### PROBLEM DETAILS
The records below are to be written out again, exactly as they appear.

Stored data:

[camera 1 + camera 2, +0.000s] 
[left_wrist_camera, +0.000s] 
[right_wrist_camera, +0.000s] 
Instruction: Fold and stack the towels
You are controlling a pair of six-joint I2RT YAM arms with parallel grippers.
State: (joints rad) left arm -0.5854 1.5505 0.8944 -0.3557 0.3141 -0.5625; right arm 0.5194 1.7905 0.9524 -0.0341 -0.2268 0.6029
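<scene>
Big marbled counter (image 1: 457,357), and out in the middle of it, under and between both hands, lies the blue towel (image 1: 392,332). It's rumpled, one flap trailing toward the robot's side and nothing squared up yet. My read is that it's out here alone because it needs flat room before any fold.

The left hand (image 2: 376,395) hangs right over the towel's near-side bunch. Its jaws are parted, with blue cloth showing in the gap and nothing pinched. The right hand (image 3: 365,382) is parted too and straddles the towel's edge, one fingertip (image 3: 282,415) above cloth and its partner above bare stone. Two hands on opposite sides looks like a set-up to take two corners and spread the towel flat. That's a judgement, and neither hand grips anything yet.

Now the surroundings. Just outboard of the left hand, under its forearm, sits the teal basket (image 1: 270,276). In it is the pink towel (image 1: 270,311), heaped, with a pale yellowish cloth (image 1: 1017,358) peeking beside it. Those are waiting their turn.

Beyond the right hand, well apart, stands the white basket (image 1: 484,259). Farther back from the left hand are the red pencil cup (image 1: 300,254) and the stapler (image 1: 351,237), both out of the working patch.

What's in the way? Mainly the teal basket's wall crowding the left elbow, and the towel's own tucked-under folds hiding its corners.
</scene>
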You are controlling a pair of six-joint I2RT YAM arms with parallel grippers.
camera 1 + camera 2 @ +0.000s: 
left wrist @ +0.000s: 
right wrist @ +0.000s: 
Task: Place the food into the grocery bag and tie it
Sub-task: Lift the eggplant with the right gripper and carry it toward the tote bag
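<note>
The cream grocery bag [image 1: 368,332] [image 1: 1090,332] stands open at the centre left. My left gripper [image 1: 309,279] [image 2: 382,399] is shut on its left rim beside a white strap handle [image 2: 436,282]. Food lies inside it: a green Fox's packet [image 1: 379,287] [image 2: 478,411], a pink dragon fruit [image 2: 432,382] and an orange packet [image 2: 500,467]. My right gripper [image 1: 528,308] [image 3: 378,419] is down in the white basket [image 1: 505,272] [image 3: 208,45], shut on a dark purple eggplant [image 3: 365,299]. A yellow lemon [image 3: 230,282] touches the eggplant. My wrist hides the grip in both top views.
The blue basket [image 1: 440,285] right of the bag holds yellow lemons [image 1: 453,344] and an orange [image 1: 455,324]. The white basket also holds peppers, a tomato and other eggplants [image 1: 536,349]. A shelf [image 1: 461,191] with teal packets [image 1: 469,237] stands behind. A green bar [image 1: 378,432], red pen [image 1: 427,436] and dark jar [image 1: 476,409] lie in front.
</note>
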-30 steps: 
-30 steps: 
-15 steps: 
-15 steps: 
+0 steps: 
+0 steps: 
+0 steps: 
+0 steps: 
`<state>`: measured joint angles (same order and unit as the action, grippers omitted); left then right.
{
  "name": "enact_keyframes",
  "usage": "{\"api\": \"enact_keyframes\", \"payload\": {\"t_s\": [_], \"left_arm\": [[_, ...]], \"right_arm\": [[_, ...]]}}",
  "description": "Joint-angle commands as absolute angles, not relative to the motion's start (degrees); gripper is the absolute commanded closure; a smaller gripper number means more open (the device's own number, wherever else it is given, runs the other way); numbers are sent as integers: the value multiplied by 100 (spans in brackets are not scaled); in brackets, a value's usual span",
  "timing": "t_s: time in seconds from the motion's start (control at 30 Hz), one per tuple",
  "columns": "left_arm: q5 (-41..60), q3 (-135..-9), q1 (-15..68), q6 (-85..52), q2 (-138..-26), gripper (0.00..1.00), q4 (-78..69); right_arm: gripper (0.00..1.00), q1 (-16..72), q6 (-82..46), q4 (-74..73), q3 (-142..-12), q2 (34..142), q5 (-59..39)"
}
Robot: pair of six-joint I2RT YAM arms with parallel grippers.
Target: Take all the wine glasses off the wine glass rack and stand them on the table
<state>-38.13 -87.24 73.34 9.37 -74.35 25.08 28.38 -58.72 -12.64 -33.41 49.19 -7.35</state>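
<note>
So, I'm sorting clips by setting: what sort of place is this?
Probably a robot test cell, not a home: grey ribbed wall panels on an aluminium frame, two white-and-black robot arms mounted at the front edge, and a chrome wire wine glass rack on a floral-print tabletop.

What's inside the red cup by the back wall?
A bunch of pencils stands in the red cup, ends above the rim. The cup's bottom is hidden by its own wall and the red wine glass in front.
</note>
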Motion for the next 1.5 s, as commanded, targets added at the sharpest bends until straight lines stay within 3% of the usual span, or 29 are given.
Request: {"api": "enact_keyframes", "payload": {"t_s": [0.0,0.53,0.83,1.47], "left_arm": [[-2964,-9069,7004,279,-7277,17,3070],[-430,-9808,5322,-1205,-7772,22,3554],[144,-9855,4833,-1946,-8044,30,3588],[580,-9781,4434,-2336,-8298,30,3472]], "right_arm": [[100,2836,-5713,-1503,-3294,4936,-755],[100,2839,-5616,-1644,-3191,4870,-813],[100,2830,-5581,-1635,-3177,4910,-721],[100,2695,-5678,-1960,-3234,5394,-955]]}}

### RESPONSE TO THE TASK
[camera 1 + camera 2, +0.000s] 
[left_wrist_camera, +0.000s] 
[right_wrist_camera, +0.000s] 
Instruction: Fold and stack the towels
You are controlling a pair of six-joint I2RT YAM arms with parallel grippers.
State: (joints rad) left arm -0.5854 1.5505 0.8944 -0.3557 0.3141 -0.5625; right arm 0.5194 1.7905 0.9524 -0.0341 -0.2268 0.6029
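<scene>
Big marbled counter (image 1: 457,357), and out in the middle of it, under and between both hands, lies the blue towel (image 1: 392,332). It's rumpled, one flap trailing toward the robot's side and nothing squared up yet. My read is that it's out here alone because it needs flat room before any fold.

The left hand (image 2: 376,395) hangs right over the towel's near-side bunch. Its jaws are parted, with blue cloth showing in the gap and nothing pinched. The right hand (image 3: 365,382) is parted too and straddles the towel's edge, one fingertip (image 3: 282,415) above cloth and its partner above bare stone. Two hands on opposite sides looks like a set-up to take two corners and spread the towel flat. That's a judgement, and neither hand grips anything yet.

Now the surroundings. Just outboard of the left hand, under its forearm, sits the teal basket (image 1: 270,276). In it is the pink towel (image 1: 270,311), heaped, with a pale yellowish cloth (image 1: 1017,358) peeking beside it. Those are waiting their turn.

Beyond the right hand, well apart, stands the white basket (image 1: 484,259). Farther back from the left hand are the red pencil cup (image 1: 300,254) and the stapler (image 1: 351,237), both out of the working patch.

What's in the way? Mainly the teal basket's wall crowding the left elbow, and the towel's own tucked-under folds hiding its corners.
</scene>
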You are controlling a pair of six-joint I2RT YAM arms with parallel grippers.
camera 1 + camera 2 @ +0.000s: 
left wrist @ +0.000s: 
right wrist @ +0.000s: 
Task: Place the food into the grocery bag and tie it
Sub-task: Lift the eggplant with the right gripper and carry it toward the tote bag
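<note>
The cream grocery bag [image 1: 368,332] [image 1: 1090,332] stands open at the centre left. My left gripper [image 1: 309,279] [image 2: 382,399] is shut on its left rim beside a white strap handle [image 2: 436,282]. Food lies inside it: a green Fox's packet [image 1: 379,287] [image 2: 478,411], a pink dragon fruit [image 2: 432,382] and an orange packet [image 2: 500,467]. My right gripper [image 1: 528,308] [image 3: 378,419] is down in the white basket [image 1: 505,272] [image 3: 208,45], shut on a dark purple eggplant [image 3: 365,299]. A yellow lemon [image 3: 230,282] touches the eggplant. My wrist hides the grip in both top views.
The blue basket [image 1: 440,285] right of the bag holds yellow lemons [image 1: 453,344] and an orange [image 1: 455,324]. The white basket also holds peppers, a tomato and other eggplants [image 1: 536,349]. A shelf [image 1: 461,191] with teal packets [image 1: 469,237] stands behind. A green bar [image 1: 378,432], red pen [image 1: 427,436] and dark jar [image 1: 476,409] lie in front.
</note>
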-30 steps: 
-30 steps: 
-15 steps: 
-15 steps: 
+0 steps: 
+0 steps: 
+0 steps: 
+0 steps: 
`<state>`: measured joint angles (same order and unit as the action, grippers omitted); left then right.
{
  "name": "enact_keyframes",
  "usage": "{\"api\": \"enact_keyframes\", \"payload\": {\"t_s\": [_], \"left_arm\": [[_, ...]], \"right_arm\": [[_, ...]]}}",
  "description": "Joint-angle commands as absolute angles, not relative to the motion's start (degrees); gripper is the absolute commanded closure; a smaller gripper number means more open (the device's own number, wherever else it is given, runs the other way); numbers are sent as integers: the value multiplied by 100 (spans in brackets are not scaled); in brackets, a value's usual span",
  "timing": "t_s: time in seconds from the motion's start (control at 30 Hz), one per tuple",
  "columns": "left_arm: q5 (-41..60), q3 (-135..-9), q1 (-15..68), q6 (-85..52), q2 (-138..-26), gripper (0.00..1.00), q4 (-78..69); right_arm: gripper (0.00..1.00), q1 (-16..72), q6 (-82..46), q4 (-74..73), q3 (-142..-12), q2 (34..142), q5 (-59..39)"
}
Robot: pair of six-joint I2RT YAM arms with parallel grippers.
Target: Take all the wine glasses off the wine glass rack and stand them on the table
<state>-38.13 -87.24 73.34 9.37 -74.35 25.08 28.38 -58.72 -12.64 -33.41 49.19 -7.35</state>
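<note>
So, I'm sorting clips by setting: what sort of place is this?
Probably a robot test cell, not a home: grey ribbed wall panels on an aluminium frame, two white-and-black robot arms mounted at the front edge, and a chrome wire wine glass rack on a floral-print tabletop.

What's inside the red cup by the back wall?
A bunch of pencils stands in the red cup, ends above the rim. The cup's bottom is hidden by its own wall and the red wine glass in front.
</note>
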Motion for the next 1.5 s, as commanded, targets added at the sharpest bends until straight lines stay within 3% of the usual span, or 29 are given.
Request: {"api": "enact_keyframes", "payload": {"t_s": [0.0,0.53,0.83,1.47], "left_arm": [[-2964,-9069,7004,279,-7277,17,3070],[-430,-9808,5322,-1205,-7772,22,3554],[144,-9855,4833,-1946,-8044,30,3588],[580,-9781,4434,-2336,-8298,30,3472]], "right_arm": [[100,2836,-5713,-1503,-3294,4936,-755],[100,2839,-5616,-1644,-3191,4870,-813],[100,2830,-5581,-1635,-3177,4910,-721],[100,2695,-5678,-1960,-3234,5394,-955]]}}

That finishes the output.